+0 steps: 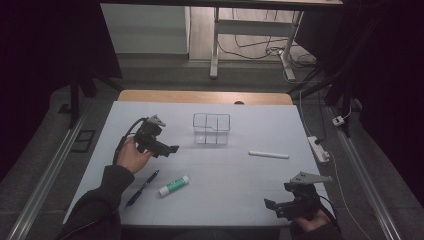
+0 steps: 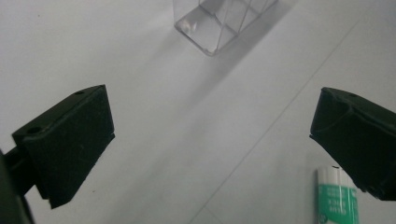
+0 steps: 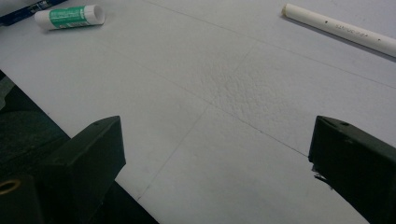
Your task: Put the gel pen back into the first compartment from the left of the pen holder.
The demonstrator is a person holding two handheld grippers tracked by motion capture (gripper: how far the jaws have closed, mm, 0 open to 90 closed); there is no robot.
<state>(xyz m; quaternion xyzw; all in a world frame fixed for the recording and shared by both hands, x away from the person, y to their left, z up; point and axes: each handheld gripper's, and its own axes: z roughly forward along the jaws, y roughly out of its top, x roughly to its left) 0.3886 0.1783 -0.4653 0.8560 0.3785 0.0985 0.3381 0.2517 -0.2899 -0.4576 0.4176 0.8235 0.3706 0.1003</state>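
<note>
A clear plastic compartment box point(image 1: 211, 128) stands at the table's middle back. My left gripper point(image 1: 167, 150) hovers left of it, held in a hand, jaws wide open and empty; in the left gripper view the gripper point(image 2: 210, 149) faces the box point(image 2: 219, 23) with the glue stick point(image 2: 337, 196) by its right jaw. A green-and-white glue stick point(image 1: 174, 186) and a blue pen point(image 1: 142, 188) lie near the front left. A white tube point(image 1: 269, 154) lies to the right. My right gripper point(image 1: 274, 208) rests at the front right edge, open point(image 3: 215, 172) with nothing between its jaws.
White paper point(image 1: 225, 170) covers the wooden table point(image 1: 200, 96). A power strip point(image 1: 318, 148) and cables hang off the right side. In the right gripper view the glue stick point(image 3: 70, 16), pen point(image 3: 23, 11) and tube point(image 3: 341, 30) lie far ahead.
</note>
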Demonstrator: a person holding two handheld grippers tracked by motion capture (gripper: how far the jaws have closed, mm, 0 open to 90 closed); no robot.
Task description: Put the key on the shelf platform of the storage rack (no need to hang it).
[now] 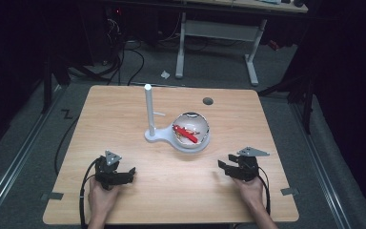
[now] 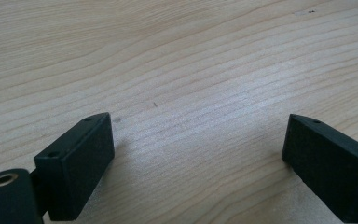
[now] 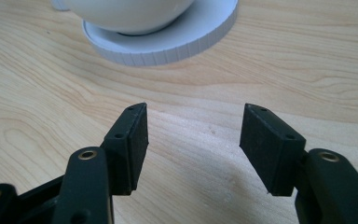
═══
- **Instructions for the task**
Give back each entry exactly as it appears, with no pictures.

- **Response to this task**
+0 steps: 
+0 steps: 
+0 steps: 
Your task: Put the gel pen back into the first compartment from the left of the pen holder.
The demonstrator is a person holding two handheld grippers tracked by motion capture (gripper: how far the jaws have closed, mm, 0 open to 90 closed); there is no robot.
<state>(xyz m; quaternion xyzw; all in a world frame fixed for the recording and shared by both hands, x away from the person, y to their left, z up; point and axes: each handheld gripper's, and its own axes: z roughly forward along the jaws, y roughly out of its top, x roughly to its left) 0.3886 0.1783 -0.4653 0.8560 0.3785 0.0985 0.3381 0.2517 -0.2899 -0.4576 0.4176 0.8235 0.3706 0.1003</state>
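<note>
A clear plastic compartment box point(image 1: 211, 128) stands at the table's middle back. My left gripper point(image 1: 167, 150) hovers left of it, held in a hand, jaws wide open and empty; in the left gripper view the gripper point(image 2: 210, 149) faces the box point(image 2: 219, 23) with the glue stick point(image 2: 337, 196) by its right jaw. A green-and-white glue stick point(image 1: 174, 186) and a blue pen point(image 1: 142, 188) lie near the front left. A white tube point(image 1: 269, 154) lies to the right. My right gripper point(image 1: 274, 208) rests at the front right edge, open point(image 3: 215, 172) with nothing between its jaws.
White paper point(image 1: 225, 170) covers the wooden table point(image 1: 200, 96). A power strip point(image 1: 318, 148) and cables hang off the right side. In the right gripper view the glue stick point(image 3: 70, 16), pen point(image 3: 23, 11) and tube point(image 3: 341, 30) lie far ahead.
</note>
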Demonstrator: a person holding two handheld grippers tracked by motion capture (gripper: how far the jaws have closed, mm, 0 open to 90 closed); no robot.
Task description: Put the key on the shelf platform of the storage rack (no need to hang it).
[now] 
[now] 
[now] 

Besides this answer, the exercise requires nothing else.